City of Charlottesville Passes Resolution Asking Congress to Fund Human and Environmental Needs, Not Military Expansion

By DavidSwanson
washingtonsblog.com

Charlottesville, Va., City Council Monday evening, March 20, 2017, passed a resolution opposing President Donald Trump’s budget proposal, which shifts funding to the military from many other programs. The draft resolution brought up for consideration reads as follows. It was passed with a few alterations. The final version should soon be posted online by the City, as should video of the meeting in which it was read aloud and discussed.

Fund Human and Environmental Needs, Not Military Expansion

Whereas President Donald J. Trump has proposed to divert $54 billion from human and environmental spending at home and abroad in order to increase the military budget, bringing military spending to well over 60% of federal discretionary spending; and

Whereas the citizens of Charlottesville already pay $112.62 million in federal taxes for military expenditures, an amount that each year could fund locally: 210 elementary school teacher salaries; 127 new clean energy jobs; 169 infrastructure jobs; 94 supported employment opportunities for returning citizens; 1,073 preschool seats for children in Head Start; medical care for 953 military veterans; 231 college scholarships for CHS graduates; 409 Pell Grants for Charlottesville students; healthcare for 3,468 low-income children; enough wind power to power 8,312 households; healthcare for 1,998 low-income adults; AND solar panels to provide electricity for 5,134 households.

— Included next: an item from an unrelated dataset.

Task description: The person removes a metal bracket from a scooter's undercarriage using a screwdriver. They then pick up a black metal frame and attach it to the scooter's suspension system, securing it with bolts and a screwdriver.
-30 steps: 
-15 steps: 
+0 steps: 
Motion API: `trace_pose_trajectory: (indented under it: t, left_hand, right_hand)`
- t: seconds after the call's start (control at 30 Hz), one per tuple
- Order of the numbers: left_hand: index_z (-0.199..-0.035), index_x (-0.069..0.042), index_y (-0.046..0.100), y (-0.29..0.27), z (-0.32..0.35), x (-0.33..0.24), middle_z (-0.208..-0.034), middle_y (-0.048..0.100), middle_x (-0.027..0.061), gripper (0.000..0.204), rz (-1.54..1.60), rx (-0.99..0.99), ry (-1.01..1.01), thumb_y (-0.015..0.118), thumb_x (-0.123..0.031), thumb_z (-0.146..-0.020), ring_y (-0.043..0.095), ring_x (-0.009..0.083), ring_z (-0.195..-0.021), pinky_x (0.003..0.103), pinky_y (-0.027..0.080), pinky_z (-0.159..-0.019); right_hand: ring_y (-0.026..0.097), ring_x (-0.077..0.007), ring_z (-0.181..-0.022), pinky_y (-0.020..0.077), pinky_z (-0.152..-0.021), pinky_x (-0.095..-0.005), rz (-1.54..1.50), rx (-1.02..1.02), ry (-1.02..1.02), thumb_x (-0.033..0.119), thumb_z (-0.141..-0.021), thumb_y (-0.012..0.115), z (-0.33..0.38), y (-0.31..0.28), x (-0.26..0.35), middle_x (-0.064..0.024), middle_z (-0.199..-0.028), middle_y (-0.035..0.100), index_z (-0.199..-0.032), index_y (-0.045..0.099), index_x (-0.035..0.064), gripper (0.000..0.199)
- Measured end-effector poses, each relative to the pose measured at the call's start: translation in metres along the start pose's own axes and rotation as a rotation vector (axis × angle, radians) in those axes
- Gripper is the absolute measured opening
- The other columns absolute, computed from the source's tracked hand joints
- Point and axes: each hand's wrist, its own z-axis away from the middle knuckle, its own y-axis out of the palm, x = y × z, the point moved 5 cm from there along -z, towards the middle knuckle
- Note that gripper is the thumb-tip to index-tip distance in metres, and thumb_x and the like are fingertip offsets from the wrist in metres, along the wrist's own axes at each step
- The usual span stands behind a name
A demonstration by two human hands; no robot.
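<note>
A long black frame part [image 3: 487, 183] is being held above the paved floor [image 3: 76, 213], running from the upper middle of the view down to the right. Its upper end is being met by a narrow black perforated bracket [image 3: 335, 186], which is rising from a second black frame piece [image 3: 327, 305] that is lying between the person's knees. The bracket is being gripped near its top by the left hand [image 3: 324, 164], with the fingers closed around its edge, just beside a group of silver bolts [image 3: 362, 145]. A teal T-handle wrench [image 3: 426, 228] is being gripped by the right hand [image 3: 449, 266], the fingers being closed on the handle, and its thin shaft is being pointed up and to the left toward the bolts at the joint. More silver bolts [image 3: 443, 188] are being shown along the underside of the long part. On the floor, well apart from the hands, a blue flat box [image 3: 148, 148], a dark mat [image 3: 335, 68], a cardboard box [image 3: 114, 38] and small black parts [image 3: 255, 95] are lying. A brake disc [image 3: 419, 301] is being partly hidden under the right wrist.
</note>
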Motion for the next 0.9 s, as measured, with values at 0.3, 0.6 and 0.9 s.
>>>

Whereas economists at the University of Massachusetts have documented that military spending is an economic drain rather than a jobs program;[1] and

Whereas our communitys human and environmental needs are critical, and our ability to respond to those needs depends on federal funding for education, welfare, public safety, and infrastructure maintenance, transit and environmental protection; and

Whereas the Presidents proposal would reduce foreign aid and diplomacy, which help to prevent wars and the victimization of people who become refugees in our community, and 121 retired U.S. generals have written a letter opposing these cuts;

Be it therefore resolved that the City Council of Charlottesville, Virginia, urges the United States Congress, and our representative in particular, to reject the proposal to cut funding for human and environmental needs in favor of military budget increases, and in fact to begin moving in the opposite direction, to increase funding for human and environmental needs and reduce the military budget.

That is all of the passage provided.